▸ **DATA BELOW**
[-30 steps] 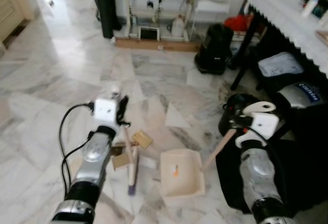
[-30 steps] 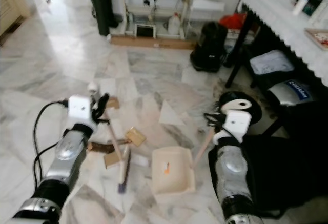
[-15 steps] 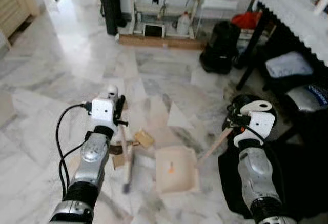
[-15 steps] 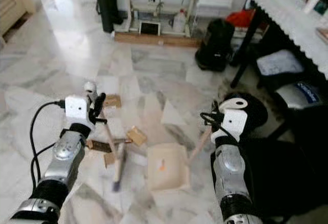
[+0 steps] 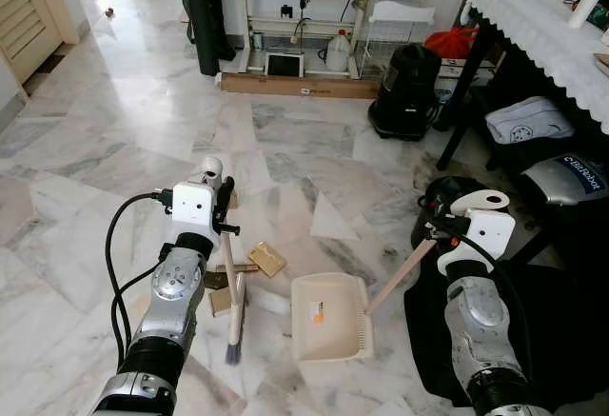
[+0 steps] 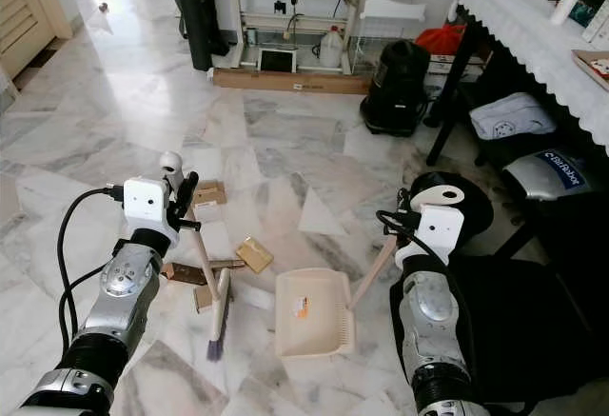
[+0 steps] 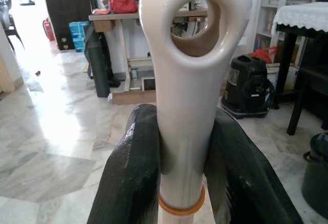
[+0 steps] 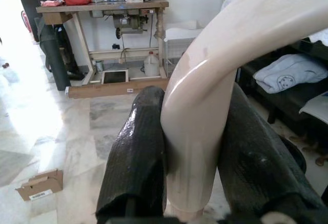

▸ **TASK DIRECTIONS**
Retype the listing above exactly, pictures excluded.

▸ **WRITTEN ANSWER**
[-30 steps] 
[-30 steps] 
[-15 steps] 
[-15 steps] 
[+0 steps] 
[+0 steps] 
[+0 steps] 
[+0 steps] 

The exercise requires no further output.